* _Exercise directions_: Transcribe, without any alteration, only the lines that begin at the line containing "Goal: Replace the" and run to the last line below.

* _Information provided_:
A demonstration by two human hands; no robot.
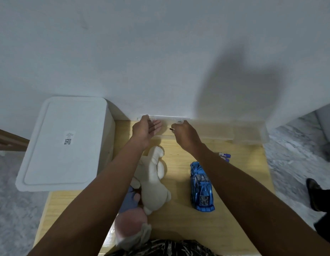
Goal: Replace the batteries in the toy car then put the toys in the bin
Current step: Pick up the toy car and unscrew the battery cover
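Both hands [167, 131] reach clear box [225, 130]; toy car [202, 187] untouched.

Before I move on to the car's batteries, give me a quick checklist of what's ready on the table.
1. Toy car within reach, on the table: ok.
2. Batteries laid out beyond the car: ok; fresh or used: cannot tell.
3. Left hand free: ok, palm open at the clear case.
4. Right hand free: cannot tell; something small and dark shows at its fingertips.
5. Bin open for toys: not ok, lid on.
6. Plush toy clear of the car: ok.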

* _Task output_:
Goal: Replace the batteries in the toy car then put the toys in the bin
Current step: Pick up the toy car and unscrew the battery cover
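Both hands [167, 131] reach clear box [225, 130]; toy car [202, 187] untouched.

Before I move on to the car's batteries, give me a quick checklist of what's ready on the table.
1. Toy car within reach, on the table: ok.
2. Batteries laid out beyond the car: ok; fresh or used: cannot tell.
3. Left hand free: ok, palm open at the clear case.
4. Right hand free: cannot tell; something small and dark shows at its fingertips.
5. Bin open for toys: not ok, lid on.
6. Plush toy clear of the car: ok.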

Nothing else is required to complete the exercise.